Activity: Beginning with the line containing "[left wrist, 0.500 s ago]" and going on through the line containing "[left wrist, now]", the lines below are to be returned exactly, pictures excluded and nothing added.

Records from a dataset
= = =

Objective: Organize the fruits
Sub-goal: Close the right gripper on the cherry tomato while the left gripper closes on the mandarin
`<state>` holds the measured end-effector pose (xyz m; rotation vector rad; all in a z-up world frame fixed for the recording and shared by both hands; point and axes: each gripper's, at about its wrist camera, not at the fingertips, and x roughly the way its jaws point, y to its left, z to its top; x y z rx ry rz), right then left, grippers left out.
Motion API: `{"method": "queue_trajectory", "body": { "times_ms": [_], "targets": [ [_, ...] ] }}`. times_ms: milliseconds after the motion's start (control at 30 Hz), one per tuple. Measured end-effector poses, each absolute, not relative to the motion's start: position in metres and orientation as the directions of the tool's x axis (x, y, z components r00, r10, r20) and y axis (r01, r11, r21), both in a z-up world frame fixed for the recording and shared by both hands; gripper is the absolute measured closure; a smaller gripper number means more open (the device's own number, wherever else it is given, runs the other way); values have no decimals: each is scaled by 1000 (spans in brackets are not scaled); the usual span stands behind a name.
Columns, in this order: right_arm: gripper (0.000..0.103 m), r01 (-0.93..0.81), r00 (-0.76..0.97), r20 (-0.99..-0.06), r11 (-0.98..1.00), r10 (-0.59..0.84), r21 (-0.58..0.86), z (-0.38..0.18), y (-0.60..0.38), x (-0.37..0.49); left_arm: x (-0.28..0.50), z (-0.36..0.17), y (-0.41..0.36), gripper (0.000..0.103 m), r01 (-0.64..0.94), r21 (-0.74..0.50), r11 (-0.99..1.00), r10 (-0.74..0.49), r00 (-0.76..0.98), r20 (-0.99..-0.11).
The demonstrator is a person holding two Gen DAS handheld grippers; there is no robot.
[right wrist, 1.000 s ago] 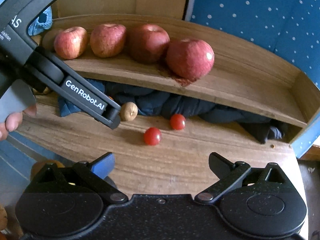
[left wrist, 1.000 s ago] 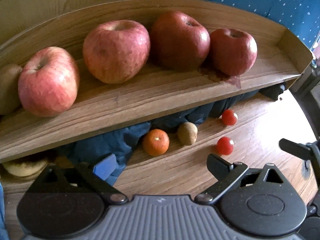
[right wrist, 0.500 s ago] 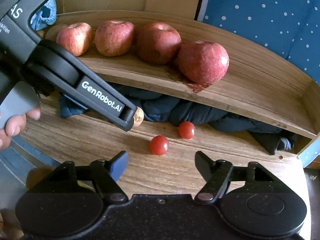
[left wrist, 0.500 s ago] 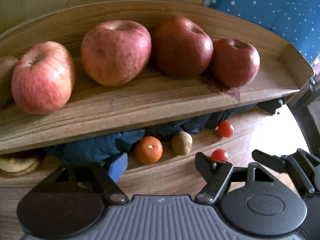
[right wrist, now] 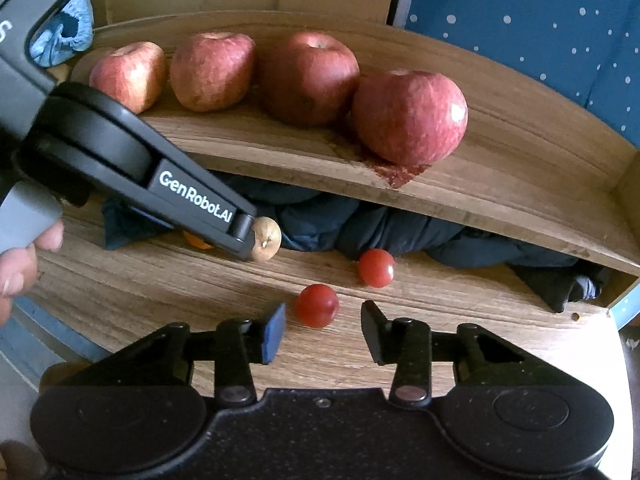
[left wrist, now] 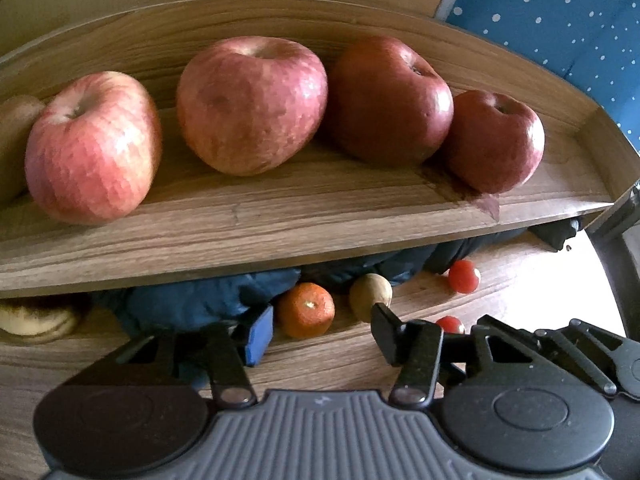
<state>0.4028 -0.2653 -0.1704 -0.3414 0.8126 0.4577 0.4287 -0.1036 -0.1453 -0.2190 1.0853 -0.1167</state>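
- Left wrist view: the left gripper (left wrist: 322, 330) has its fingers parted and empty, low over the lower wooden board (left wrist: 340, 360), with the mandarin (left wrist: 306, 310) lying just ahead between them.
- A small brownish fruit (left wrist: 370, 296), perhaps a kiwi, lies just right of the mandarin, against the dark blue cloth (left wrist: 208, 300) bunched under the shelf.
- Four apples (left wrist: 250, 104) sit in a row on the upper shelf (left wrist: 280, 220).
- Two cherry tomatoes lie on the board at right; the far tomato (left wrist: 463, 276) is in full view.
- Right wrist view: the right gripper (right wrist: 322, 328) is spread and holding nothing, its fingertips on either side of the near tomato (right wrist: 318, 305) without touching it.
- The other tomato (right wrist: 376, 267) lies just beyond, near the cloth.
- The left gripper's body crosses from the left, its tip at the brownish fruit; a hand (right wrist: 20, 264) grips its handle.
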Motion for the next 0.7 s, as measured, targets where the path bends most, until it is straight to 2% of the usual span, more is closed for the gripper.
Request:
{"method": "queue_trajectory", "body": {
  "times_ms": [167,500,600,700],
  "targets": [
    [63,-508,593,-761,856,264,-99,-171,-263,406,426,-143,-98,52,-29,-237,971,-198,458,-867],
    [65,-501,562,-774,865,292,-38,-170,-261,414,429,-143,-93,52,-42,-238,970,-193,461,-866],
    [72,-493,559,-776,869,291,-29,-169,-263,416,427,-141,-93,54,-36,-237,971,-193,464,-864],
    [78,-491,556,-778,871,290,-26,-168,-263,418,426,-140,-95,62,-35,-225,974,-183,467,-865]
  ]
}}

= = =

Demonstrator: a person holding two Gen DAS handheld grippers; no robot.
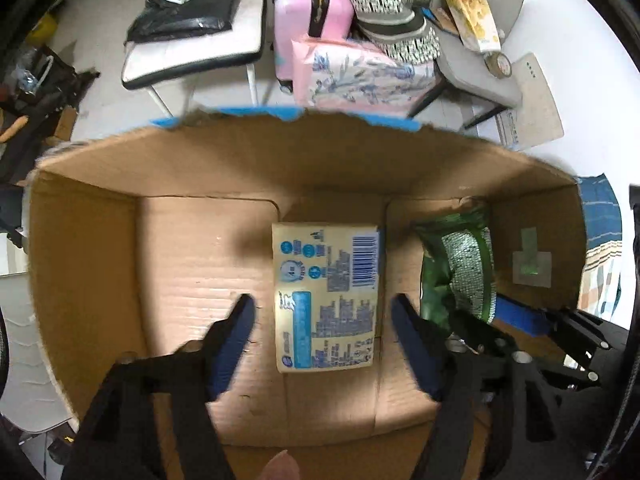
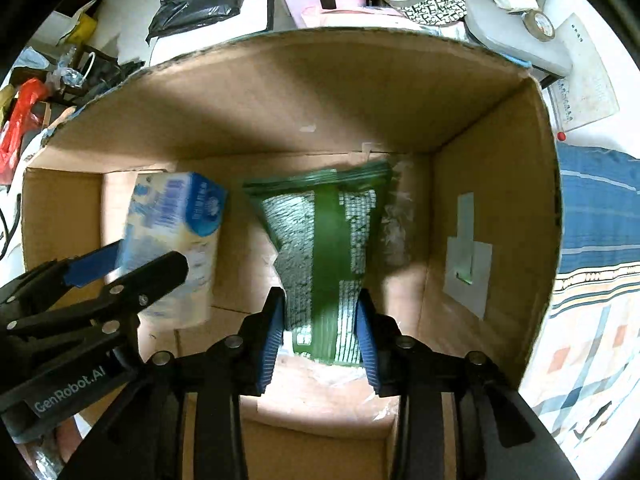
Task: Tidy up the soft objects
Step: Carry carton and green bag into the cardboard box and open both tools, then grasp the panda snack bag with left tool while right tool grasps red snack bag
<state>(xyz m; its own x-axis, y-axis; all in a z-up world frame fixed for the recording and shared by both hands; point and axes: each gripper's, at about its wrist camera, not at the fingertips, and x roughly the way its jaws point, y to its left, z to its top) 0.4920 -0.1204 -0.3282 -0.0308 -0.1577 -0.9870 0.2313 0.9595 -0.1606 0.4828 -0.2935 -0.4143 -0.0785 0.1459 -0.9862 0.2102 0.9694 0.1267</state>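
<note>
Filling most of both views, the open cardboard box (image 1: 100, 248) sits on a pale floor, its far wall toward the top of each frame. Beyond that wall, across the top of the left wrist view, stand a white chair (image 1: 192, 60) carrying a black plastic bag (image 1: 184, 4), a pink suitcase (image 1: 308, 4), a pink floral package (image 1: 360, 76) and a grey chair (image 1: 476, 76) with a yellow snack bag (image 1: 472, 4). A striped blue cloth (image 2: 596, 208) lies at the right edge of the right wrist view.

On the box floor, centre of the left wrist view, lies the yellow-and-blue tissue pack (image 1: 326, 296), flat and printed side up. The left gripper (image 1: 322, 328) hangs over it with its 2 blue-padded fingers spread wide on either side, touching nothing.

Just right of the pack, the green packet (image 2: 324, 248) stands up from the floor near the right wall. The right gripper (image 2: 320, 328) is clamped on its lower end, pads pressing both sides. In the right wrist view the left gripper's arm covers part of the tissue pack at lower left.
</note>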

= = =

Solution for this problem:
[left wrist, 0.500 s ago] 
[right wrist, now] 
[left wrist, now] 

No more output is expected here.